So there is a widespread notion out there, at least in the US, that intellectual labor isn't really laborious, and if you claim fatigue from it you're just weak. These posts are largely a (rightful IMO) rebellion against that notion. If everyone took your perspective then yeah, they'd be rather trite. Unfortunately it never ceases to amaze me the self-destructive things people tie their identities to, and then try to pull other people into the same habits just for the validation.
I should be able to just will myself to work harder, for longer stretches. I'm just too weak to break through this low-spell. At least that's what I typically tell myself.
There's certainly room in this discussion for the boundaries of self-care and not accepting inherently destructive work practices.
Thanks for your thoughts on this. I appreciate them.
Other jobs I had were tutoring, security guard, IT helpdesk. All these jobs had higher satisfaction and they ended at the end of day.
Now my dev job never really ends, I am constantly thinking about work related problems even while playing with my kids. The stuff that I work (storage) on is used mostly by advertising industry based on our clients. I am not making the world better, just making myself and some people richer. I might be burning out too, not sure if I was in retail for 10+ years, if I would feel same way. But when I worked with older people in retail, none of them ever complained about burn out like we programmers do.
I went from working 16hs and never being home paid 10/hr to a cushy 8hr job where I am mostly working on my personal projects and I can’t wait to get out. But I’m not going to go out there and say “burnout is real” because I remember that back then I didn’t have a choice and I was way worse than I am now.
I don't disagree with this point. In a way, it is Maslow's Hierarchy of Needs.
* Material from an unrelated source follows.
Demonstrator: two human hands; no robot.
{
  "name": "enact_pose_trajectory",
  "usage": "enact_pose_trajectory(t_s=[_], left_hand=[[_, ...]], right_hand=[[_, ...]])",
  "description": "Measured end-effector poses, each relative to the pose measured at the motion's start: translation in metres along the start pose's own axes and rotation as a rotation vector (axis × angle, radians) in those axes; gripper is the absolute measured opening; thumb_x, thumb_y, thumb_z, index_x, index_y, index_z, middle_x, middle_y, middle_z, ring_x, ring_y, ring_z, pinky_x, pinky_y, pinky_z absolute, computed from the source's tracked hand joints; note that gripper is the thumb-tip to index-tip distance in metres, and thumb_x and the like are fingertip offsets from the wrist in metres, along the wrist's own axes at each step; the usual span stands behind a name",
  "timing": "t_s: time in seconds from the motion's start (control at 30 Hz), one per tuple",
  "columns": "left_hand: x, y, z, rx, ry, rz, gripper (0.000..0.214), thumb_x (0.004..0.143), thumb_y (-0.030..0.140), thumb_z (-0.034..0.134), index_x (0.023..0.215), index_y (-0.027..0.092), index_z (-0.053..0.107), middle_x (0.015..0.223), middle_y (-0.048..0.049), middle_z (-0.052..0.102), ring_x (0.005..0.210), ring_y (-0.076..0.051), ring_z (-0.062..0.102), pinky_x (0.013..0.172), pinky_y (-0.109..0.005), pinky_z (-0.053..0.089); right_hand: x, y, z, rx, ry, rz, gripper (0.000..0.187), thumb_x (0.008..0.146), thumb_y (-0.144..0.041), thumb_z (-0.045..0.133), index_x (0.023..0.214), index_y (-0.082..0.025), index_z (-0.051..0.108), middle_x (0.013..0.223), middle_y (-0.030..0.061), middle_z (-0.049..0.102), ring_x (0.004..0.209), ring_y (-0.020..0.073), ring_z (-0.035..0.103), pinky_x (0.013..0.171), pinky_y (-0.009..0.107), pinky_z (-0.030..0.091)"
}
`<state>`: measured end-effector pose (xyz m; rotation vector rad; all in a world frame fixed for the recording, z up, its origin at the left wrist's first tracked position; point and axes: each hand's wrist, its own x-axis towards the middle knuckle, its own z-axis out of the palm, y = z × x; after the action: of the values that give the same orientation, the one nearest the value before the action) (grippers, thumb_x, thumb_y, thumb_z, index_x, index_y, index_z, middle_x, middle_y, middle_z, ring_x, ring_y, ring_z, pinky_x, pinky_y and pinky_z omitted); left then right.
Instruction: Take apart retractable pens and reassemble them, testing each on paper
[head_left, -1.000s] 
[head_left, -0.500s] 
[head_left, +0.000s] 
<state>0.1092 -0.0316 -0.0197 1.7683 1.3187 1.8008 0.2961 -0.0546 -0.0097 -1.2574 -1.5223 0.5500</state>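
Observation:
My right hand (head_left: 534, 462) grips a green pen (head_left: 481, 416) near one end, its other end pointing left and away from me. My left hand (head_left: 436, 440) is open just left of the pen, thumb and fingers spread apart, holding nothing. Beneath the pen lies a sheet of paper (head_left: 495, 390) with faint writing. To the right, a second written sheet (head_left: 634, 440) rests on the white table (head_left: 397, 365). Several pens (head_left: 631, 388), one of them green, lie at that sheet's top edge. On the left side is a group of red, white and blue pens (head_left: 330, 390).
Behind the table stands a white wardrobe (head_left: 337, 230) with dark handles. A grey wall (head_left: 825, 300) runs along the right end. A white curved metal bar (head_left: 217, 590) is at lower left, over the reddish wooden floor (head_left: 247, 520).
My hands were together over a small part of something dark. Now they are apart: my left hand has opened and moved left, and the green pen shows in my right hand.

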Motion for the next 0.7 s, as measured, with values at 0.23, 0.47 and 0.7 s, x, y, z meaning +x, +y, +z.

Now that I am re-reading your original post, maybe I misunderstood you initially. Sticking with Maslow's theme, I suppose you are saying that someone declaring "burnout is real" is same as someone who has never been hungry, experiences their first hunger and then declares that "hunger is real". Yes it sounds silly.
And yes there are billions of people who do same mind numbing boring jobs all their lives, and they probably are suffering from burnout too. They just don't go out and say it.
But how can we improve their lives if no one talks about it. Some of lower needs have immediate consequences, and no one needs convincing that it is real. Now that majority of humans don't need to worry about food and shelter, we probably should start discussing next needs in hierarchy.
100%. Made so much worse by the hard cutover to slack and zoom. Always on, always on camera, always on the record.
To some of the other commenters talking about it being a privilege: turns out that making a lot of money is often associated with shit culture, yes. Probably not a ton of fun driving a few keys up 95 either.
The tweet is cool. He found something that suits him. He does the job and it's done, he has enough money, and he's satisfied. That's a happy existence.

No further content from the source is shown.